Given data:
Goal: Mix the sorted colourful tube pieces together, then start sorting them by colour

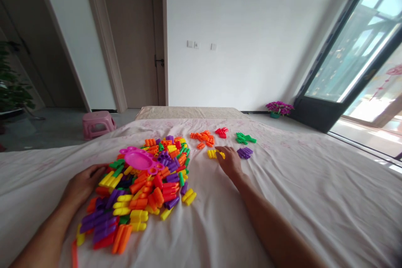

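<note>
A heap of colourful plastic building pieces (pixel 138 203), ribbed like joined tubes, lies on the cloth in front of me. On its far side rests a pink plastic plate-like piece (pixel 140 160) with small rings at its ends. My left hand (pixel 83 184) lies against the heap's left edge, fingers stretched toward green and yellow pieces; its fingertips are partly hidden. Right of the heap, my right hand (pixel 230 161) is low over the cloth, thumb and fingers around a yellow piece (pixel 222 154). Just left of it are more yellow pieces (pixel 211 154).
Small separate groups of orange pieces (pixel 203 137), red pieces (pixel 222 132), green pieces (pixel 245 138) and purple pieces (pixel 245 153) lie beyond and beside my right hand. The wrinkled pale cloth (pixel 213 226) covers the surface. A pink stool (pixel 99 124) stands on the floor at left.
</note>
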The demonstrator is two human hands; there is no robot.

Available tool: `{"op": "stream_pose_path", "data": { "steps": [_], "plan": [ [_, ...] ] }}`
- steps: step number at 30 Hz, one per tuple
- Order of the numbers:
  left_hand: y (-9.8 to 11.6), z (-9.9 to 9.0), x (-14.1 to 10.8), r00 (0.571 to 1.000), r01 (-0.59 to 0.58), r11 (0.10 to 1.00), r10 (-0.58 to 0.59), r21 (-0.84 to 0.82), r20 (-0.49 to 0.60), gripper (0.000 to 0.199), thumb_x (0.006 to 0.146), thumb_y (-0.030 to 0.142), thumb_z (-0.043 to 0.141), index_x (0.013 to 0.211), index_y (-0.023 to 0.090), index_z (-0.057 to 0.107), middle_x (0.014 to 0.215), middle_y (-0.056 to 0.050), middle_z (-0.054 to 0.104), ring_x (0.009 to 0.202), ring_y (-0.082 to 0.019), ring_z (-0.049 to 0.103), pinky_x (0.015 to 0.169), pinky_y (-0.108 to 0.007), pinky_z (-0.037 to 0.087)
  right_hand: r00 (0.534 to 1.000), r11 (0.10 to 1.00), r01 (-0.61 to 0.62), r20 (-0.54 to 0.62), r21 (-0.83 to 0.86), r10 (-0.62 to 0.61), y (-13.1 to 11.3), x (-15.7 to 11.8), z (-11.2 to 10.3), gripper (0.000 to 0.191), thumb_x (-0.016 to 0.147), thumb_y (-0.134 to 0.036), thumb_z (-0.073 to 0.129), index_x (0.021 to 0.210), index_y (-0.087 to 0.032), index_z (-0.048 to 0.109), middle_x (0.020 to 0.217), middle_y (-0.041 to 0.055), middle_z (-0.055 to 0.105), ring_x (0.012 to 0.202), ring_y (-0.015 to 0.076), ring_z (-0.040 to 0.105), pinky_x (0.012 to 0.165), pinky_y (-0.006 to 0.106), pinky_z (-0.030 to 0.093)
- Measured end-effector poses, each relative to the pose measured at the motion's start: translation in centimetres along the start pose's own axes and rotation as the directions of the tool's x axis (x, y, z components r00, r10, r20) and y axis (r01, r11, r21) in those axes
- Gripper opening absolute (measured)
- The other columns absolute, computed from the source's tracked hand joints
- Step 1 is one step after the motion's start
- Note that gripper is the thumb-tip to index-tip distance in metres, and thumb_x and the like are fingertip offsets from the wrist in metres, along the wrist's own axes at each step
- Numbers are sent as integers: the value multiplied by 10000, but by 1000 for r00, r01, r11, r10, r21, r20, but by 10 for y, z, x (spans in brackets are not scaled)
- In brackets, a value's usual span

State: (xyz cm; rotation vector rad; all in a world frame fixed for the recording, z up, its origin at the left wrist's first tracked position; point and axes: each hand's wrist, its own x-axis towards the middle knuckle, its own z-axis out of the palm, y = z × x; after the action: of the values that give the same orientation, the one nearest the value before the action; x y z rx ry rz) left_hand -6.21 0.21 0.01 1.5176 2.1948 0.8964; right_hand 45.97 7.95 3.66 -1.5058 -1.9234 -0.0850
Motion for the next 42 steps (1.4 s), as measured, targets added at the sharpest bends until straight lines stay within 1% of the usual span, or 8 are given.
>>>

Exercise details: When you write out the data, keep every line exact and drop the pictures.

Response for this exercise:
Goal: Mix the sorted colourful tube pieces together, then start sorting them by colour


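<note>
A heap of colourful plastic building pieces (pixel 138 203), ribbed like joined tubes, lies on the cloth in front of me. On its far side rests a pink plastic plate-like piece (pixel 140 160) with small rings at its ends. My left hand (pixel 83 184) lies against the heap's left edge, fingers stretched toward green and yellow pieces; its fingertips are partly hidden. Right of the heap, my right hand (pixel 230 161) is low over the cloth, thumb and fingers around a yellow piece (pixel 222 154). Just left of it are more yellow pieces (pixel 211 154).
Small separate groups of orange pieces (pixel 203 137), red pieces (pixel 222 132), green pieces (pixel 245 138) and purple pieces (pixel 245 153) lie beyond and beside my right hand. The wrinkled pale cloth (pixel 213 226) covers the surface. A pink stool (pixel 99 124) stands on the floor at left.
</note>
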The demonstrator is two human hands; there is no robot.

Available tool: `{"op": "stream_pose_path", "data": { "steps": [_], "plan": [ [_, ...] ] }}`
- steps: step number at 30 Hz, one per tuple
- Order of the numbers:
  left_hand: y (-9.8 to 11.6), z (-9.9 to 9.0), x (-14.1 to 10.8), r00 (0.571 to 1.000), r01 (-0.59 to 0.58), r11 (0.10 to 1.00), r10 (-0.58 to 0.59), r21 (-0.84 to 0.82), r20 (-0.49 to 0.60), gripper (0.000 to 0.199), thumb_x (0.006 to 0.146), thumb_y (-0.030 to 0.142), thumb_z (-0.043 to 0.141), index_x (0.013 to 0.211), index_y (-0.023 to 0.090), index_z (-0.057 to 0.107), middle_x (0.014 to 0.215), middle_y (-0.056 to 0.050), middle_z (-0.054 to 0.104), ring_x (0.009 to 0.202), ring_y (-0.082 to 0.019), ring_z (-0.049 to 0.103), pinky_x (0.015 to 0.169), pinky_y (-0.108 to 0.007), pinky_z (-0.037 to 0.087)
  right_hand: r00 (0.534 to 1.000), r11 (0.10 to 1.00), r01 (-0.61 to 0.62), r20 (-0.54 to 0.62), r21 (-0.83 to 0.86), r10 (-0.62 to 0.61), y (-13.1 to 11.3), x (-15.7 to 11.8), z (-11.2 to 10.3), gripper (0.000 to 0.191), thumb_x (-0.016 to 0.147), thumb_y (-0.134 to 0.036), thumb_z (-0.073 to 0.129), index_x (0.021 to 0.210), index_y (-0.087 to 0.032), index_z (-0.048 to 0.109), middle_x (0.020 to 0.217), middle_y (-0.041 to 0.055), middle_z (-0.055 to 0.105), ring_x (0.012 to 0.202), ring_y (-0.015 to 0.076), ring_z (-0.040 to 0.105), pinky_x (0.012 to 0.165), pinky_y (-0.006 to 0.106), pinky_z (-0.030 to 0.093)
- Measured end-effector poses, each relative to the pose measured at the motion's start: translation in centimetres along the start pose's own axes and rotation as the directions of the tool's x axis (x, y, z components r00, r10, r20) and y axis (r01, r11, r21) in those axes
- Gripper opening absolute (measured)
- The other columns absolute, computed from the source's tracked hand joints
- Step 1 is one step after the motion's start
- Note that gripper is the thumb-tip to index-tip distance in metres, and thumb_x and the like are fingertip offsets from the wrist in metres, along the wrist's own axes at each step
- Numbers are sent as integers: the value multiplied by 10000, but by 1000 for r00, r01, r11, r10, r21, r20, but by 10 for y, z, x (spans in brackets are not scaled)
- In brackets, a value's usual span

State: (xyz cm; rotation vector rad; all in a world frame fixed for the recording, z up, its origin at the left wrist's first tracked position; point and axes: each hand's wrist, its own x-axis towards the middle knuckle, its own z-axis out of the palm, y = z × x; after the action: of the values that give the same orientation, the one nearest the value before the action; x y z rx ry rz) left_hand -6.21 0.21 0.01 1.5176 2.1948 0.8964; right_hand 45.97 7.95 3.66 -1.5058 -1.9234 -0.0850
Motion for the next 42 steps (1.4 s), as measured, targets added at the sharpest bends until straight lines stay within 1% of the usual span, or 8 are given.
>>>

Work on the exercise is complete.